William George Mackey Davis (May 9, 1812 – March 11, 1898) was a Confederate States Army brigadier general and blockade runner during the American Civil War. He was a lawyer and cotton speculator before the war and a lawyer in Washington, D.C. after the war.

Early life
William George Mackey Davis was born on May 9, 1812 in Portsmouth, Virginia. At age 17, he became a sailor. Later he lived in Alabama and then moved to Apalachicola, Florida where he became a lawyer and cotton speculator.

American Civil War
When the American Civil War started, Davis donated $50,000 to the Confederate States and raised the  1st Florida Cavalry Regiment for the Confederate States Army. He was elected colonel and given command of the Confederate provisional forces in eastern Florida. On March 25, 1862, he was sent to join General Albert Sidney Johnston in Tennessee. There, he commanded the 2d brigade in the 2d division (Heth's) from about July 3, 1862 to October 31, 1862, then the 1st brigade of the 3rd division (Heth's) of the Department of East Tennessee until December 1862. During the later period, on November 6, 1862, he was promoted to brigadier general. He commanded the 1st brigade of the District, Department of East Tennessee from December 1862 to early 1863. He then served as commander of the Department of East Tennessee until he resigned his commission on May 6, 1863.

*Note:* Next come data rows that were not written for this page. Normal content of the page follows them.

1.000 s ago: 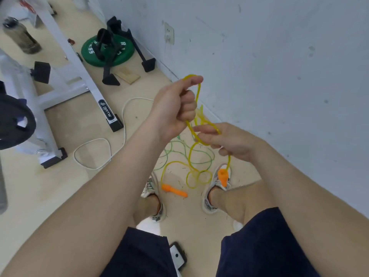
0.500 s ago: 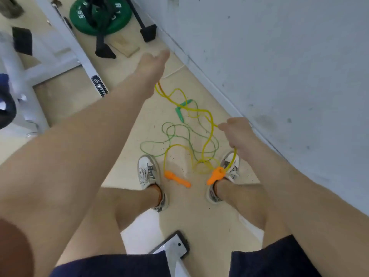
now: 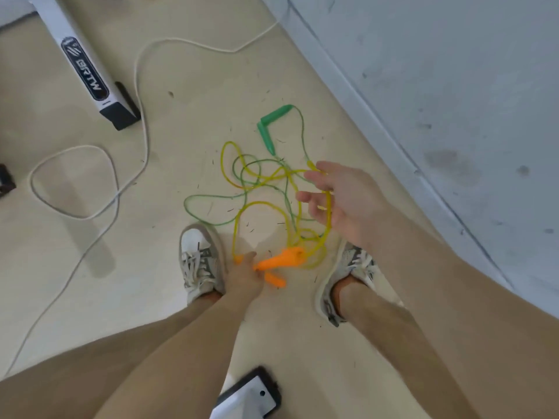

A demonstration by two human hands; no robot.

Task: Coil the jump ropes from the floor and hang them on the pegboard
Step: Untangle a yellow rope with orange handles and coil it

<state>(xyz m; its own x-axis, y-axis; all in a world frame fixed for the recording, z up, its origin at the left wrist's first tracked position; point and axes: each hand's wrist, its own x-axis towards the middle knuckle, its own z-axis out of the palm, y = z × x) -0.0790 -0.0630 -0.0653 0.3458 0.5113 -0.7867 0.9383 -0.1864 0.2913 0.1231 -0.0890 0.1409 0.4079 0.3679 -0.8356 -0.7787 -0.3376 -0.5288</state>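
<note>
Lying tangled on the beige floor (image 3: 90, 297) between two grey-and-white sneakers (image 3: 199, 264): translucent yellow plastic jump rope (image 3: 260, 202), thin green jump rope (image 3: 211, 196) with green handles (image 3: 273, 117). Left hand (image 3: 245, 276) low at the floor, grip closed round one orange handle (image 3: 273, 280); second orange handle (image 3: 286, 257) just beside it. Right hand (image 3: 341, 201) above the tangle, grip open, fingers spread, yellow rope draped across the palm. White cable (image 3: 81, 146) looped at left
</note>
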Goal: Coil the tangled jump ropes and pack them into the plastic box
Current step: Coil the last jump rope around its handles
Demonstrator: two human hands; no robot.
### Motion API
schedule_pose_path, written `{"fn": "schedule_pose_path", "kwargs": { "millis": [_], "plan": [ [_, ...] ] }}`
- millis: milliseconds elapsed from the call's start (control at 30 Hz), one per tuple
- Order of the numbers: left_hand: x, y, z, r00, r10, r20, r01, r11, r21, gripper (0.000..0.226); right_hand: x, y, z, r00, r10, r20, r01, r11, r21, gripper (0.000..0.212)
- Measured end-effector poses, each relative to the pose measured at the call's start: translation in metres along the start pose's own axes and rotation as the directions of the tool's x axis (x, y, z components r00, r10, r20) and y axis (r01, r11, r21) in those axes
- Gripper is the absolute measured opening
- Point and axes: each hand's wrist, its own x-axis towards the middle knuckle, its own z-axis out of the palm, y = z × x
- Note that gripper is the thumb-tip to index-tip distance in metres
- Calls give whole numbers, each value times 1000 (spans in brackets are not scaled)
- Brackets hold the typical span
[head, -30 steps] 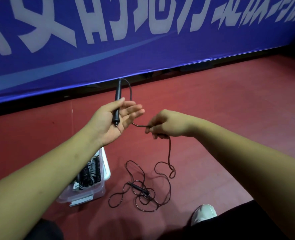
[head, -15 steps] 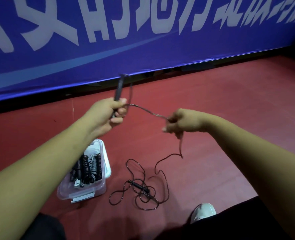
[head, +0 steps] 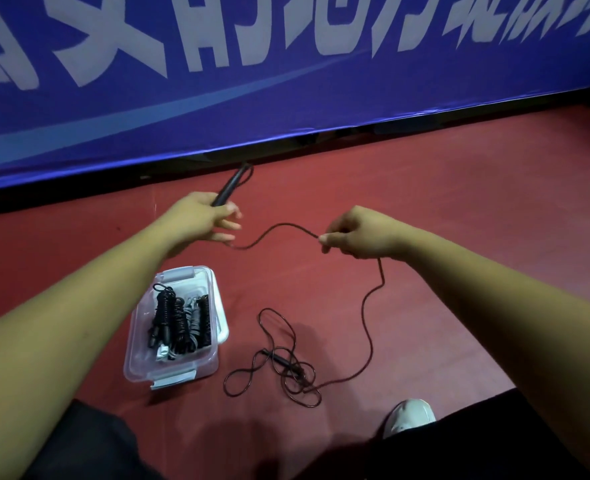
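Left hand (head: 200,221): grips black handle (head: 229,187), its far end angled up and away. Right hand (head: 359,235): pinches cord (head: 279,227) at fingertips; cord sags between both hands. Rest of cord: trails down from right hand to loose tangle (head: 286,372) on red floor (head: 459,202), just right of plastic box (head: 172,370). Box contents: coiled ropes (head: 179,320). White shoe (head: 409,415): near tangle.

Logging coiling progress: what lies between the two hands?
Head view: a sagging stretch of thin dark jump-rope cord, running from the left hand, which grips the black handle, to the right hand pinching it.
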Motion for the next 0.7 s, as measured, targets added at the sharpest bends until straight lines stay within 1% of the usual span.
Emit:
{"fn": "schedule_pose_path", "kwargs": {
  "millis": [67, 100, 133, 200, 267, 300, 333, 400, 467, 500, 533, 600, 667, 700],
  "plan": [
    [-13, 11, 23, 992, 62, 112, -49, 992, -117, 16, -1, -21, 6, 995, -93, 24, 94, 994, -57, 26],
    [-19, 14, 34, 981, 93, 169, -66, 985, -159, 18, -2, -31, 8, 991, -132, 24, 132, 991, -31, 26],
    [-23, 16, 43, 966, 127, 223, -91, 982, -166, 20, -3, -39, 9, 987, -162, 15, 161, 987, 22, 26],
    [-29, 17, 54, 928, 194, 317, -173, 981, -93, 21, -4, -50, 7, 980, -196, -32, 199, 972, 128, 28],
    [-33, 18, 55, 916, 227, 330, -253, 967, 38, 19, -5, -51, 2, 979, -185, -85, 199, 958, 204, 31],
    [-33, 19, 55, 921, 237, 309, -270, 961, 67, 18, -5, -49, -1, 980, -176, -89, 192, 952, 239, 30],
    [-32, 20, 55, 930, 247, 273, -269, 962, 47, 20, -5, -44, -3, 983, -167, -75, 181, 948, 261, 29],
    [-29, 22, 53, 958, 247, 148, -234, 967, -99, 26, -3, -26, -4, 991, -134, -17, 133, 954, 270, 24],
    [-20, 22, 45, 984, 180, 3, -171, 938, -302, 27, 0, 3, -5, 997, -45, 54, 31, 969, 246, 22],
    [-15, 21, 38, 991, 120, -52, -130, 911, -390, 27, 1, 20, -7, 996, 17, 86, -36, 976, 215, 21],
    [-10, 20, 28, 994, 50, -96, -88, 893, -442, 27, 0, 37, -8, 990, 87, 114, -107, 977, 186, 20],
    [-2, 14, 4, 986, -68, -155, -11, 889, -457, 30, -7, 66, -11, 970, 194, 146, -218, 960, 176, 17],
    [6, 6, -17, 973, -109, -203, 8, 897, -443, 30, -13, 81, -14, 964, 242, 113, -262, 935, 238, 15],
    [9, 0, -26, 971, -109, -213, 18, 921, -389, 28, -14, 83, -14, 965, 248, 83, -262, 919, 294, 15]
  ]
}}
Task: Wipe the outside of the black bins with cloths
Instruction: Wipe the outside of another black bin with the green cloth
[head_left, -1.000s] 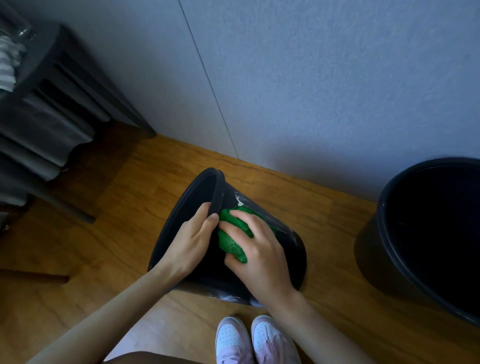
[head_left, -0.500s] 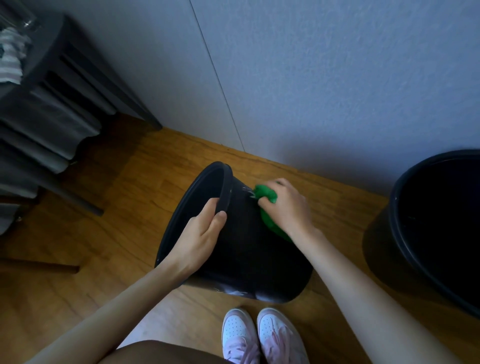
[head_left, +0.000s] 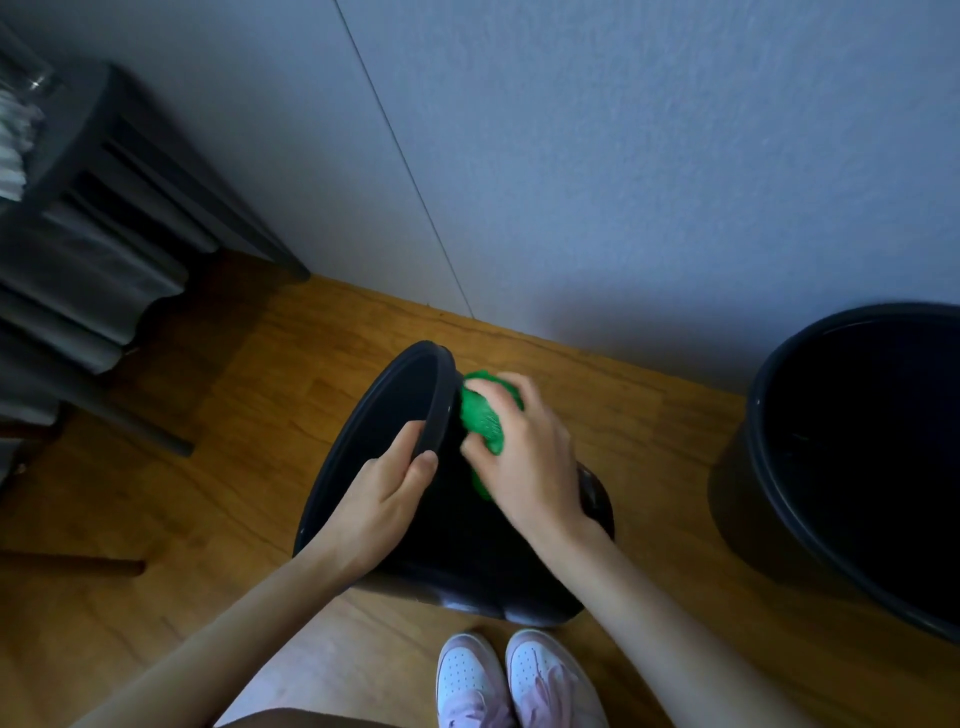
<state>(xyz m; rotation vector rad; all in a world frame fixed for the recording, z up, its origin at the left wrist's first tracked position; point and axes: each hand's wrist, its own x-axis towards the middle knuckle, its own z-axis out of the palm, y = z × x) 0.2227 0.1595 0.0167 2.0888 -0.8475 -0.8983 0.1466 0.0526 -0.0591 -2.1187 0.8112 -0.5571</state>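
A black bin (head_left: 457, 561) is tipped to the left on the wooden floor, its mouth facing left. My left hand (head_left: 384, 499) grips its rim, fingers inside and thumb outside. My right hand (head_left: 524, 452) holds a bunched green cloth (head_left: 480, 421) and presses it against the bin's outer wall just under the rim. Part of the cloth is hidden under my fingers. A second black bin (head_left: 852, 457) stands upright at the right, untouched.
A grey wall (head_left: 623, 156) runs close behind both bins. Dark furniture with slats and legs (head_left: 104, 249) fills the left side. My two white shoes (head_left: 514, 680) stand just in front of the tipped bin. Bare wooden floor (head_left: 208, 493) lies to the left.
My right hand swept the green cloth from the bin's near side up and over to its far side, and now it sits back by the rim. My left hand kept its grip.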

Soon after his resignation from the Confederate States army, Davis lived in Richmond, Virginia and Wilmington, North Carolina where he ran a fleet of blockade runners between Wilmington and Nassau.

Aftermath
After a brief period of residence in Jacksonville, Florida after the war, Davis was pardoned on June 9, 1866. He then moved to Washington, D.C. and resumed the practice of law.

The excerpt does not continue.